# Assignment
What you write must match, character for character, the lines from the one with "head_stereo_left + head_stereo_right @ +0" down to the one with "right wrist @" in the listing below, minus its pictures.

▼

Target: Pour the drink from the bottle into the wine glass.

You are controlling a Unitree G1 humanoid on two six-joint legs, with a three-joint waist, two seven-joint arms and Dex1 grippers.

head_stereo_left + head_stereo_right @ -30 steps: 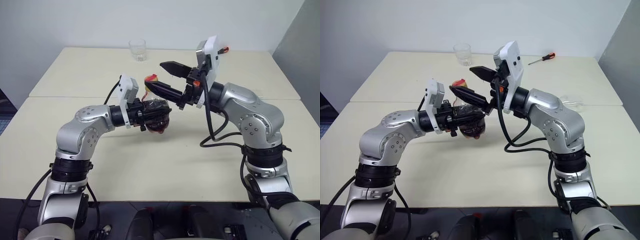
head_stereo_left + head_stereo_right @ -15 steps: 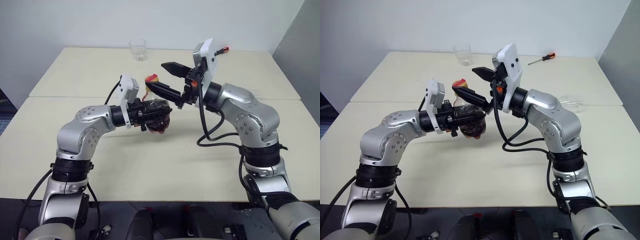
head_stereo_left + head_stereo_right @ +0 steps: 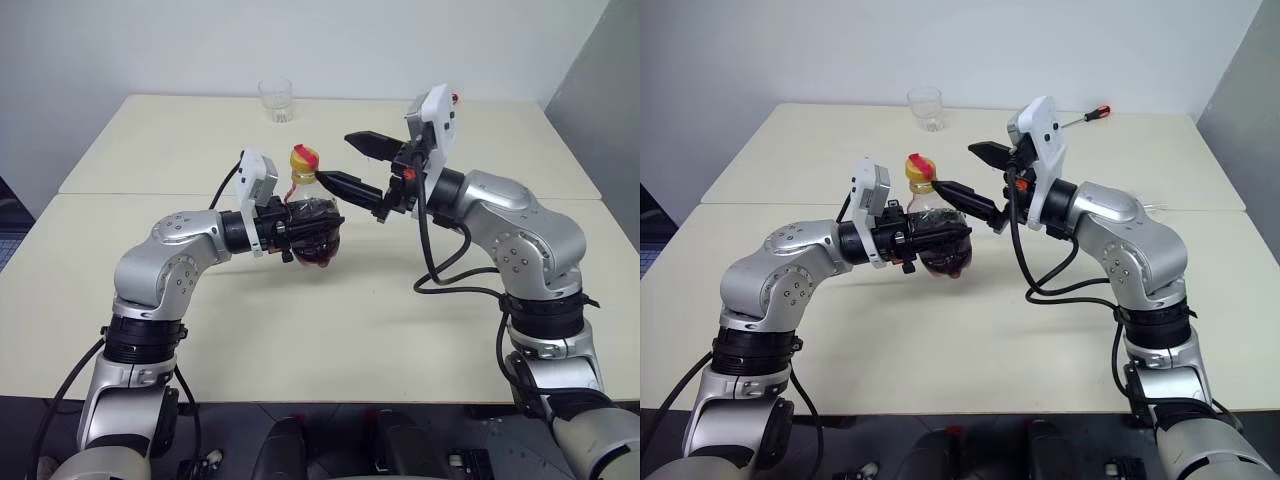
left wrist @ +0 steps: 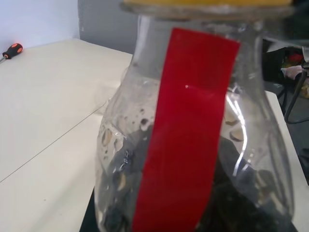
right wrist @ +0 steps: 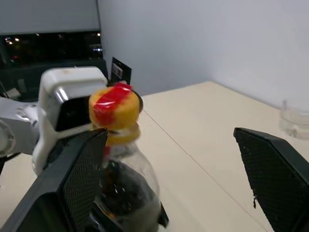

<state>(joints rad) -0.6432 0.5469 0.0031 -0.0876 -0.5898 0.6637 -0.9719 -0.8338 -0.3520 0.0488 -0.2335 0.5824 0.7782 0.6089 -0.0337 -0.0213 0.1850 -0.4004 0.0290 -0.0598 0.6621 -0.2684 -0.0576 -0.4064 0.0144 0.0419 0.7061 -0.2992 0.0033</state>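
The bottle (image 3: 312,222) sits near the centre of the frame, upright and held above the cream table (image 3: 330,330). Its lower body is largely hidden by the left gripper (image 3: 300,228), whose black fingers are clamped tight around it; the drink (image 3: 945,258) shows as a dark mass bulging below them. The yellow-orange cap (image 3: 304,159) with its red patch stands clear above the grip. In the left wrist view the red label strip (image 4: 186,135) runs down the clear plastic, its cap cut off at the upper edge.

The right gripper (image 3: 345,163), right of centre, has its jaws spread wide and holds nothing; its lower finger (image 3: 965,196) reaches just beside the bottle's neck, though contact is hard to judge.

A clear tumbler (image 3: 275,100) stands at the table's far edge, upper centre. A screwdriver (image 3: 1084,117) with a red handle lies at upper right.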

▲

# Solved problem
head_stereo_left + head_stereo_right @ +0 steps: 
left wrist @ +0 steps: 
right wrist @ +0 steps: 

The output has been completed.